Department of Virology, Medicum, University of Helsinki, 00290 Helsinki, Finland.
Research Program for Clinical and Molecular Metabolism, University of Helsinki, 00290 Helsinki, Finland.
Viruses. 2022 Feb 22;14(3):450. doi: 10.3390/v14030450.

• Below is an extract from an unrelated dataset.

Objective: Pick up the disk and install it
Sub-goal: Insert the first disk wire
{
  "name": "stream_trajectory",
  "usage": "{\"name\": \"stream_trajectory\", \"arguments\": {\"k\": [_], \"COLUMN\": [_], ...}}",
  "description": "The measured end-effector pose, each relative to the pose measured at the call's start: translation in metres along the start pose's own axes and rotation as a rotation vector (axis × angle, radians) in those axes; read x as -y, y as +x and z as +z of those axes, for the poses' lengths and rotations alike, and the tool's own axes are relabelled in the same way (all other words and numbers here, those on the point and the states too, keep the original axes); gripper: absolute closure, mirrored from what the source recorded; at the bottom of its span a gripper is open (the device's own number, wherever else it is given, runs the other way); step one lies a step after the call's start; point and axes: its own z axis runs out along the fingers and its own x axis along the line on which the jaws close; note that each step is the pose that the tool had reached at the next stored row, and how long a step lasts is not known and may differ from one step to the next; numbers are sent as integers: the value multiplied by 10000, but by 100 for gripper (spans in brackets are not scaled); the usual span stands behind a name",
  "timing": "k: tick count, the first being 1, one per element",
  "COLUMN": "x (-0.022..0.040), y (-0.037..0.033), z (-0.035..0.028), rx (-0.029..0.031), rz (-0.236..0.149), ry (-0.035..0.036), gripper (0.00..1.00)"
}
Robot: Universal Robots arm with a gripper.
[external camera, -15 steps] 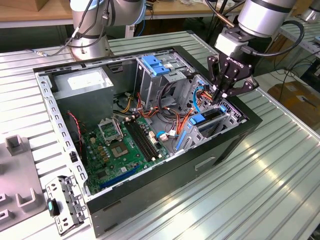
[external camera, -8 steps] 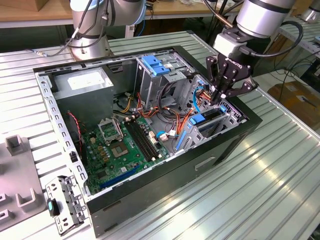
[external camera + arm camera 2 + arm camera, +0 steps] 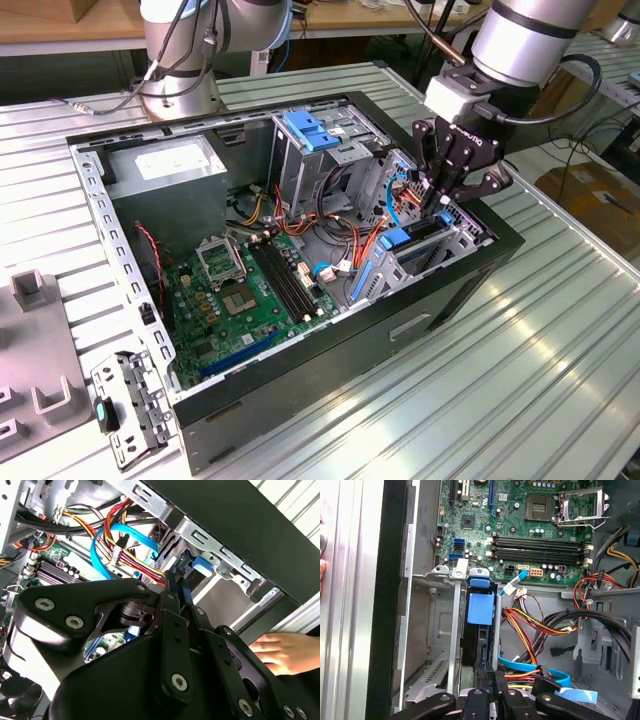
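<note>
The disk [image 3: 412, 240] stands on edge in the metal bay at the open computer case's corner on the exterior view's right, its blue carrier rail [image 3: 480, 607] facing out. In the second wrist view a blue part of the disk [image 3: 202, 564] shows just beyond the fingertips. My gripper [image 3: 440, 200] hangs right over the bay, at the disk's rear end. Its two black fingers [image 3: 175, 587] stand close together with nothing visible between them. In the first wrist view the gripper [image 3: 492, 676] sits against the disk's dark edge, beside the orange and blue cables.
A grey power-supply box [image 3: 165, 170] fills the case's far corner. A metal drive cage with a blue latch [image 3: 315, 130] stands mid-case, and the green motherboard [image 3: 250, 290] lies below it. Cable bundles [image 3: 530, 625] run beside the bay. A person's hand [image 3: 277, 652] rests outside the case wall.
</note>
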Motion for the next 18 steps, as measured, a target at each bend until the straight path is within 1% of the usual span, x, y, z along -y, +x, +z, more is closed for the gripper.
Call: {"name": "stream_trajectory", "arguments": {"k": [2,3,5,11,18], "x": [-3,-3,-4,-4,-3], "y": [45,51,53,53,46], "z": [2,3,4,13,33], "rx": [1,1,4,20,20], "rz": [60,76,158,755,784], "ry": [-3,-3,-7,-31,-32], "gripper": [84,84,84,84,84]}}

Old-world orthohantaviruses cause hemorrhagic fever with renal syndrome (HFRS), characterized by acute kidney injury (AKI) with transient proteinuria. It seems plausible that proteinuria during acute HFRS is mediated by the disruption of the glomerular filtration barrier (GFB) due to vascular leakage, a hallmark of orthohantavirus-caused diseases. However, direct infection of endothelial cells by orthohantaviruses does not result in increased endothelial permeability, and alternative explanations for vascular leakage and diminished GFB function are necessary. Vascular integrity is partly dependent on an intact endothelial glycocalyx, which is susceptible to cleavage by heparanase (HPSE). To understand the role of glycocalyx degradation in HFRS-associated proteinuria, we investigated the levels of HPSE in urine and plasma during acute, convalescent and recovery stages of HFRS caused by Puumala orthohantavirus. HPSE levels in urine during acute HFRS were significantly increased and strongly associated with the severity of AKI and other markers of disease severity. Furthermore, increased expression of HPSE was detected in vitro in orthohantavirus-infected podocytes, which line the outer surfaces of glomerular capillaries. Taken together, these findings suggest the local activation of HPSE in the kidneys of orthohantavirus-infected patients with the potential to disrupt the endothelial glycocalyx, leading to increased protein leakage through the GFB, resulting in high amounts of proteinuria.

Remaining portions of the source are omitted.